Palestinian militants ambushed an Israeli army jeep in Gaza Wednesday, killing a Jewish settler, wounding three soldiers and challenging new Palestinian leader Mahmoud Abbas's opposition to attacks on Israeli targets. 

The Islamic Jihad said the raid, the first since Abbas won a landslide election on Sunday, was a riposte to his calls for an end to four years of armed struggle in favor of non-violent means to achieve a state in Israeli-occupied territories.

 

Israeli soldiers also shot dead two wanted militants in its first raid since the vote for a successor to Yasser Arafat.

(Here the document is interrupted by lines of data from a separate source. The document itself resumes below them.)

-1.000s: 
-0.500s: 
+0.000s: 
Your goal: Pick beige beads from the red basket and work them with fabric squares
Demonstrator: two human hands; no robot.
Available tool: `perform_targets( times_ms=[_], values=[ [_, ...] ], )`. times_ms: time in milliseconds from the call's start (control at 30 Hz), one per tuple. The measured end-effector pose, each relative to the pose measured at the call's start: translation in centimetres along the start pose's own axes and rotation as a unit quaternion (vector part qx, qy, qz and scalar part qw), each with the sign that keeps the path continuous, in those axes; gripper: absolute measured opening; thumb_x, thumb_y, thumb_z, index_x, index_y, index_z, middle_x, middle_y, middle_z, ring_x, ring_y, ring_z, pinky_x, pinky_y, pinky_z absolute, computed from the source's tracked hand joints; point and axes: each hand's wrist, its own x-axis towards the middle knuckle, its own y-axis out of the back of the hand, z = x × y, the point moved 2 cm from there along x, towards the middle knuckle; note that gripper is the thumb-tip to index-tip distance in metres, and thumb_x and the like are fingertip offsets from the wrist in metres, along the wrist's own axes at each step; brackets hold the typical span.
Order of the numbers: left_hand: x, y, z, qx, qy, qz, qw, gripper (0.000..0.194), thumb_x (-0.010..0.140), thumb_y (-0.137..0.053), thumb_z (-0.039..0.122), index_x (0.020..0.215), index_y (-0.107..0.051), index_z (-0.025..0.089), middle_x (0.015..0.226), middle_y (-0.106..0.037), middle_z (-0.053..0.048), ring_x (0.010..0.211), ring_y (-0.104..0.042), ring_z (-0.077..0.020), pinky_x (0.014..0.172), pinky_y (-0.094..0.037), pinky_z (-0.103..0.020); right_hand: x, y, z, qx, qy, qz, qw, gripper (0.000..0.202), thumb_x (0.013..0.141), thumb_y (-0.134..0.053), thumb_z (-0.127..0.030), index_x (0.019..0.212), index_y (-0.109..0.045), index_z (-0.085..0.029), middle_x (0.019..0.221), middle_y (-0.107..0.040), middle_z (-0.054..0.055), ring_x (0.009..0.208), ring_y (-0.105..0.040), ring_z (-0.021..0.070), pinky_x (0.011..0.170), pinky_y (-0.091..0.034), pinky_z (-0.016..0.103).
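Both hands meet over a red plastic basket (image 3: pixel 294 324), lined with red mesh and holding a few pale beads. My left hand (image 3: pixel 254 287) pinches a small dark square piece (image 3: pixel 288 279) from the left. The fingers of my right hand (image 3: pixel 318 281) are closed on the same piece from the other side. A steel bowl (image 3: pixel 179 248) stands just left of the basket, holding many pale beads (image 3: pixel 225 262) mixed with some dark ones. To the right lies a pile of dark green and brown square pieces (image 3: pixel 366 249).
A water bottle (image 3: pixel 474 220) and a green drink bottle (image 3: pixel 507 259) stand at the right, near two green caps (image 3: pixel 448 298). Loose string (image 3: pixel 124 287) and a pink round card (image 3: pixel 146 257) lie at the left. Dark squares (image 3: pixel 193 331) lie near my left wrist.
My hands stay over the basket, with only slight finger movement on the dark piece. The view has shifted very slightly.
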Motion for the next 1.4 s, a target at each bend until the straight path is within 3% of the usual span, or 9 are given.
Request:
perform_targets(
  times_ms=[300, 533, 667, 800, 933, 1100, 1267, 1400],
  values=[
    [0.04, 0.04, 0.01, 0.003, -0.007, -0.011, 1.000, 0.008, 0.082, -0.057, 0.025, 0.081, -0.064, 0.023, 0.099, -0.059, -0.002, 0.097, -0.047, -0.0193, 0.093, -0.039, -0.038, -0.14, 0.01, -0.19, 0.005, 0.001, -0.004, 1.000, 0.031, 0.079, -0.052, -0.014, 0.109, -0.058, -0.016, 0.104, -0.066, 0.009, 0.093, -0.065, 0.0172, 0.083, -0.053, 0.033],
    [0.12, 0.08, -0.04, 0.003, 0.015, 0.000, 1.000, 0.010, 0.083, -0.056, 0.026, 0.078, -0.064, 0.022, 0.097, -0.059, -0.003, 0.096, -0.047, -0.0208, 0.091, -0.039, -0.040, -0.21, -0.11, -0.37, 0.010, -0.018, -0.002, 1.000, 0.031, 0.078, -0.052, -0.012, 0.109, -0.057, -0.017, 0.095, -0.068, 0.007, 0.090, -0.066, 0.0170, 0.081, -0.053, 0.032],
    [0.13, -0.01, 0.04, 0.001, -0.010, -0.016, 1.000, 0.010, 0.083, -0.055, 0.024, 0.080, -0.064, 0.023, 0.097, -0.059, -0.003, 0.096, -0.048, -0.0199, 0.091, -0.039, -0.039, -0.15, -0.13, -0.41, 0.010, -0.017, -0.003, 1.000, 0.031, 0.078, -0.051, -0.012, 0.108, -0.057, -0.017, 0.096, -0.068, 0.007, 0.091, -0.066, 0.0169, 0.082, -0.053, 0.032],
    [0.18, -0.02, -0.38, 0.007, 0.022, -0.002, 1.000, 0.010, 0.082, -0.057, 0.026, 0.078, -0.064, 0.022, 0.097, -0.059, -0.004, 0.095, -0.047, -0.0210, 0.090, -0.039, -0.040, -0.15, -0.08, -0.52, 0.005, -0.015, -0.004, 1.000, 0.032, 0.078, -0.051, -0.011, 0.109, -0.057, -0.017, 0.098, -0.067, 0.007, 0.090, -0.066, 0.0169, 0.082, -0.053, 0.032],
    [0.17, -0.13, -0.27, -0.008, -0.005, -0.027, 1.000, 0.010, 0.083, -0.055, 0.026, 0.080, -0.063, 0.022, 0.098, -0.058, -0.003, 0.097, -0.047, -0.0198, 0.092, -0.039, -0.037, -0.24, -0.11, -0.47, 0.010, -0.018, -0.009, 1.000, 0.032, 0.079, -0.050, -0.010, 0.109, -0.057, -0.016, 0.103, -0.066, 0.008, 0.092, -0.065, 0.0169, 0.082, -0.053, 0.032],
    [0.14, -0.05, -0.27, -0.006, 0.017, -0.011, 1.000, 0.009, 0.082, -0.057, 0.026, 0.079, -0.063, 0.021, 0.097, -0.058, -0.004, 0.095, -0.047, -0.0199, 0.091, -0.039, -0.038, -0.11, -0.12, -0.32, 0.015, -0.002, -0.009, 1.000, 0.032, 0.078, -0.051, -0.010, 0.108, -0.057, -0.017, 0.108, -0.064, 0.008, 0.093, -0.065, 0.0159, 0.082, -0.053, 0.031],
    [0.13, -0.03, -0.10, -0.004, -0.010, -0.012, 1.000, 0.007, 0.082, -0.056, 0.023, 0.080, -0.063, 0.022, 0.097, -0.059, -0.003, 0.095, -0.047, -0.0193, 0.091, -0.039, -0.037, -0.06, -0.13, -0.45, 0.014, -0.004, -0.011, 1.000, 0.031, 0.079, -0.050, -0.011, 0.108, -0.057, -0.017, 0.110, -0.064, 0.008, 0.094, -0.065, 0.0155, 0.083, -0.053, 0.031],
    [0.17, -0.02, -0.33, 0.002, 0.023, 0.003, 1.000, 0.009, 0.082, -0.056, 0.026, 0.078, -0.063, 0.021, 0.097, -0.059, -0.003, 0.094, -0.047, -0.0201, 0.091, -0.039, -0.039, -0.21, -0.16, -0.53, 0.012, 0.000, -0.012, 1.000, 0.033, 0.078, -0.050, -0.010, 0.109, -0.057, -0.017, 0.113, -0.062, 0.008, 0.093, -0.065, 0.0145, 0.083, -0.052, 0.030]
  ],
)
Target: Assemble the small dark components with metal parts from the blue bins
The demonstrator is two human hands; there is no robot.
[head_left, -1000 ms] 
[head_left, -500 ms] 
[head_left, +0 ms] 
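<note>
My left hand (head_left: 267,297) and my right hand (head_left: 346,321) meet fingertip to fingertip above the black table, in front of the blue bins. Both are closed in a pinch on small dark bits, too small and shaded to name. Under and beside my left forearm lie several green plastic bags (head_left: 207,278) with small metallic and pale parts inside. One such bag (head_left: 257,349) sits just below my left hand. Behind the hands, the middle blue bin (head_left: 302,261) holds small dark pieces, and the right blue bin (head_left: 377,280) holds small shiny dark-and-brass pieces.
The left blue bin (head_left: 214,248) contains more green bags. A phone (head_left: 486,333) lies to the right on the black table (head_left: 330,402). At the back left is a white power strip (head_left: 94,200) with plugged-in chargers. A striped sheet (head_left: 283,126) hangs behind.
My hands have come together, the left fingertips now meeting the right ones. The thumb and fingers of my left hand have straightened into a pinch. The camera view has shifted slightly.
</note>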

At the urging of US-led mediators, Israel had suspended military action against militants to safeguard the election.

 

Yesterday's killings threatened a relapse into what has been an intractable cycle of violence that could stall fresh, internationally backed momentum towards peace negotiations, frozen since 2000.

 

Israeli Prime Minister Ariel Sharon's Gaza withdrawal plan, which mediators see as a precursor to peace but settlers vow to resist, received a boost when their rightist political patrons failed to muster enough votes to stop parliament's initial passage of the 2005 state budget yesterday.

 

Sharon's new "unity" coalition with the dovish opposition Labor Party, formed to restore a majority for the Gaza pullout, would have been badly weakened if he had lost the budget vote.

 

Islamist militants behind the ambush on the jeep boycotted the election and have spurned Abbas's appeals for a ceasefire, a precondition for the "roadmap" process towards a Palestinian state in the West Bank and Gaza alongside Israel.

 

Three militants cut through a security fence ringing the Jewish enclave of Morag and planted bombs on a patrol road before the jeep approached, an army spokesman said.

 

Two of the militants left while the third stayed to detonate the bombs and open fire as the jeep came by, killing a 28-year-old settler and wounding three soldiers, one an officer, he said. The militant was killed by return fire.

 

"Our heroic attack today responds to those who describe such attacks as the smaller jihad that must end," Islamic Jihad spokesman Abu Abdallah said. "It will never end until Palestine is returned, through the barrel of our guns."

 

Sharon phoned Abbas on Tuesday to congratulate him on his election victory in the highest-level contact between the sides in nearly four years.